Different from complete data, for censored data, the expected Fisher’s information matrix $I_{E}$ cannot be obtained in an analytical way. Then, in this case, the asymptotic distribution of the maximum likelihood estimator $(\hat{\alpha},\hat{\theta})$ is a multivariate Normal distribution with mean $(\alpha,\theta)$ and covariance matrix $\bm{\Sigma}(\hat{\bm{\Omega}}),\hat{\bm{\Omega}}=(\hat{\alpha},\hat{\theta})$ , which can be consistently estimated by the inverse of the observed Fisher’s information matrix $I_{0}$ .

3.3 Bayesian method

The Bayesian paradigm is based on specifying a probability distribution for the observed data $D$ given a vector of unknown parameters $\bm{\eta}$ and it provides a method for updating the new information using the Bayes’ rule given the prior distribution specifying the uncertainty about the parameter (see Ibrahim et al., 2005).

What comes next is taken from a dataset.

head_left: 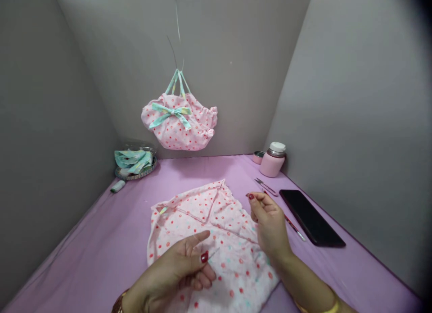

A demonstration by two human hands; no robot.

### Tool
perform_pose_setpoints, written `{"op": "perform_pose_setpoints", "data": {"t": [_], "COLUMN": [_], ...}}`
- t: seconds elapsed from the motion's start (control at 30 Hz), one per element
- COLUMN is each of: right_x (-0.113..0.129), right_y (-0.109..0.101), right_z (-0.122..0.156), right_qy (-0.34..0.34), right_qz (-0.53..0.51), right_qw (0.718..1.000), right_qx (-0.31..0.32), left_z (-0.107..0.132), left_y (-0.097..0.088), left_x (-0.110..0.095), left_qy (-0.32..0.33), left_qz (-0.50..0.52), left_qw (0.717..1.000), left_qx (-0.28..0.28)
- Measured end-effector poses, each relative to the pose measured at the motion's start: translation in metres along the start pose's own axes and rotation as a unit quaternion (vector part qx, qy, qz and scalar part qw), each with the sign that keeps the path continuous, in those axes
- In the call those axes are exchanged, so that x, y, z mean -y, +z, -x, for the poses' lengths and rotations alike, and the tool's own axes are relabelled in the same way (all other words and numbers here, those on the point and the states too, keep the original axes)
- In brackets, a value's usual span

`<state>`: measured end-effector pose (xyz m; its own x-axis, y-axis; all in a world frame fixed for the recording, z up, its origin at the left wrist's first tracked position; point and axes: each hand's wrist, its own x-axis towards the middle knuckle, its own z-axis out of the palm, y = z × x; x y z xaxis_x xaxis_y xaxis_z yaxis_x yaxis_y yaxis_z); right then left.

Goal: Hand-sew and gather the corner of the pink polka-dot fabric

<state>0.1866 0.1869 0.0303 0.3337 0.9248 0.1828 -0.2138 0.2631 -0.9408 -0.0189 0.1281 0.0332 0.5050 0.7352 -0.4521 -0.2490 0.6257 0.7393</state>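
Observation:
A piece of pink fabric with red dots point(232, 259) lies spread in front of me, with folded edges and seams showing. Over its lower part, my left hand point(182, 263) pinches a thin needle point(214, 253) between thumb and fingers, the forefinger stretched out. My right hand point(270, 218) is raised near the fabric's right edge, thumb and forefinger pressed together. Whatever lies in that pinch, perhaps thread, is too fine to make out. A small green and yellow bit of cloth point(164, 210) shows at the fabric's upper left corner.
A dotted pink bag with green bow point(180, 124) hangs at the back. Left stand a tray point(137, 174) of green cloth strips and a thread spool point(118, 186). Right are thread snips point(266, 187), a pink jar point(272, 162), a small tin point(258, 157), a pen point(295, 228) and a black phone point(310, 218).

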Motion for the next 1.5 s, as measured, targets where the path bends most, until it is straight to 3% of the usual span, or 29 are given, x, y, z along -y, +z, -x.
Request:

In order to determine the Bayes estimators for the unknown parameters of the DS model based on the squared error loss function, $L(\eta,a)=(\eta-a)^{2}$ , suppose that the parameters $\alpha$ and $\theta$ have non-informative independent Uniform(0, $k$ ) prior distributions where $k$ is a positive integer such that $\pi(\alpha),\pi(\theta)\propto$ 1. The Bayes estimate of any function of $(\alpha,\theta)$ , say $\omega(\alpha,\theta)$ , assuming the squared error loss function is given by,

$\displaystyle\hat{\mu}_{B}=\frac{\int_{0}^{k}\int_{0}^{k}\omega(\alpha,\theta)% L(\alpha,\theta)\pi(\alpha)\pi(\theta)d\alpha d\theta}{\int_{0}^{k}\int_{0}^{k% }L(\alpha,\theta)\pi(\alpha)\pi(\theta)d\alpha d\theta}$ (27)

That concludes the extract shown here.